Refer to the the article you have been given entitled
- The Microarchitecture of the Pentium 4 Processor by Hinton, Sager et al (Intel Technology Journal, Q1 2001, henceforth ``MPP'').
- 1.
- Is the Pentium 4 suitable for use in a laptop computer?
- 2.
- What is a uop?
- 3.
- The Pentium 4 can execute instructions faster than it can
decode them. How?
- 4.
- What does ``Branch History Update'' mean in Figure 1?
- 5.
- Figure 4 shows seven functional units.
What is the maximum possible number of functional units can,
in principle, be active simultaneously in one cycle? See page 7.
- 6.
- The front-end bandwidth and retirement bandwidth is,
apparently, 3 uops per clock. How could more than 3 uops be
executed in the same cycle?
- 7.
- What is a RAT? (see Figure 5 and page 6). When is the RAT used?
- 8.
- (Page 7). ROB entries track uop status and are allocated and
deallocated sequentially. What happens when a uop is retired?
- 9.
- Consider the IA-32 instruction:
addl 12(%ebp),%edx
This takes the register ebp, adds 12 to it and uses this
address to fetch its first operand, which it then adds to the
register edx. Presumably, this instruction is translated into
two uops - a load and an add. The load uop (and its address
calculation) is executed by the
Load AGU (``address generating unit'') shown in Figure 4.
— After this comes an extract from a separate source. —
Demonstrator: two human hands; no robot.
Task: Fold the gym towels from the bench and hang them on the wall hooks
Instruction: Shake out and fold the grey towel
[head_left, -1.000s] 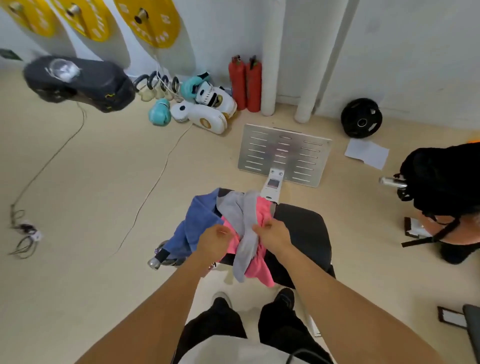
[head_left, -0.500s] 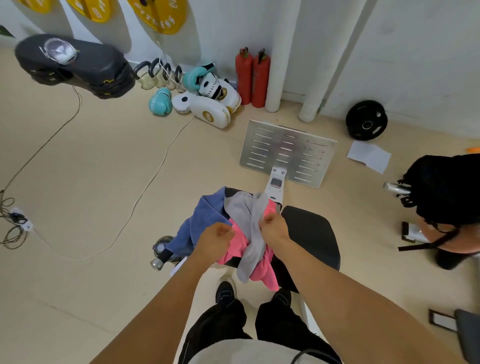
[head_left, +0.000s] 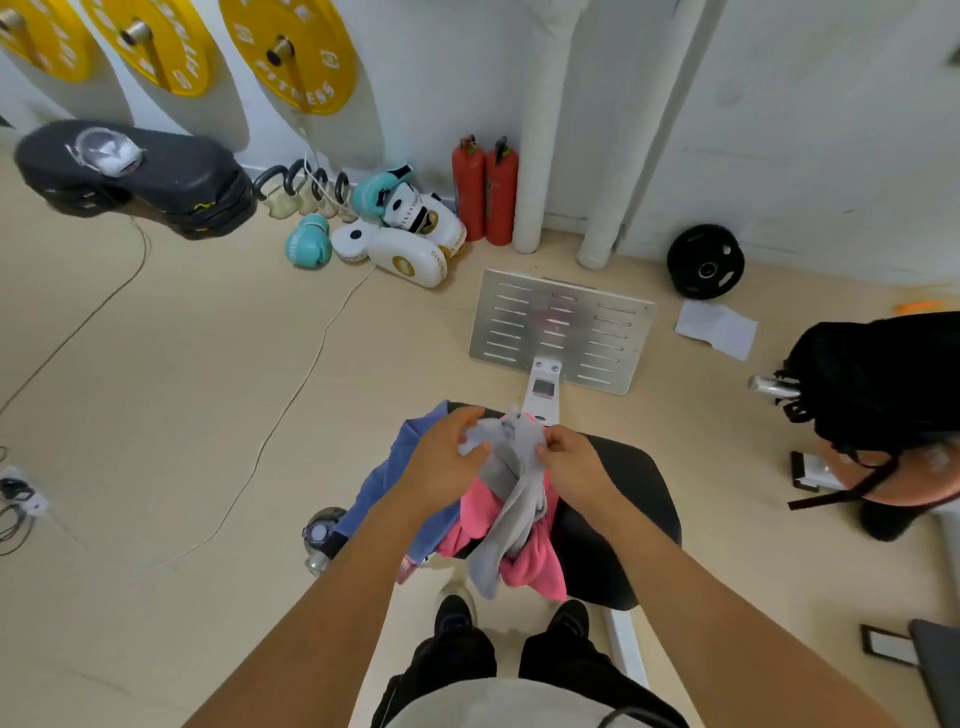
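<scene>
Standing over a black bench (head_left: 623, 499) on beige floor (head_left: 208, 389), both hands' grip clamped on the grey towel (head_left: 511, 499)

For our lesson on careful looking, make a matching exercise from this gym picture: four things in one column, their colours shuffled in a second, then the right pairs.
Things:
1. towel held in both hands
2. towel under it on the bench
3. towel hanging off the bench's left side
4. fire extinguishers

Colours:
A. blue
B. red
C. grey
D. pink

Pairs: 1-C, 2-D, 3-A, 4-B
</scene>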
How do you think the value read from location (ebp+12) is
passed from the load uop to the add uop?
- 10.
- IA32 instructions must be executed atomically from the point
of view of external interrupts (though not from the point of view of
other CPUs or I/O devices). How do you think the Pentium 4
ensures that external interrupts are serviced at appropriate
points?
- 11.
- What questions have been omitted from this list because they
appear in the exam?
Paul Kelly, Imperial College, November 2001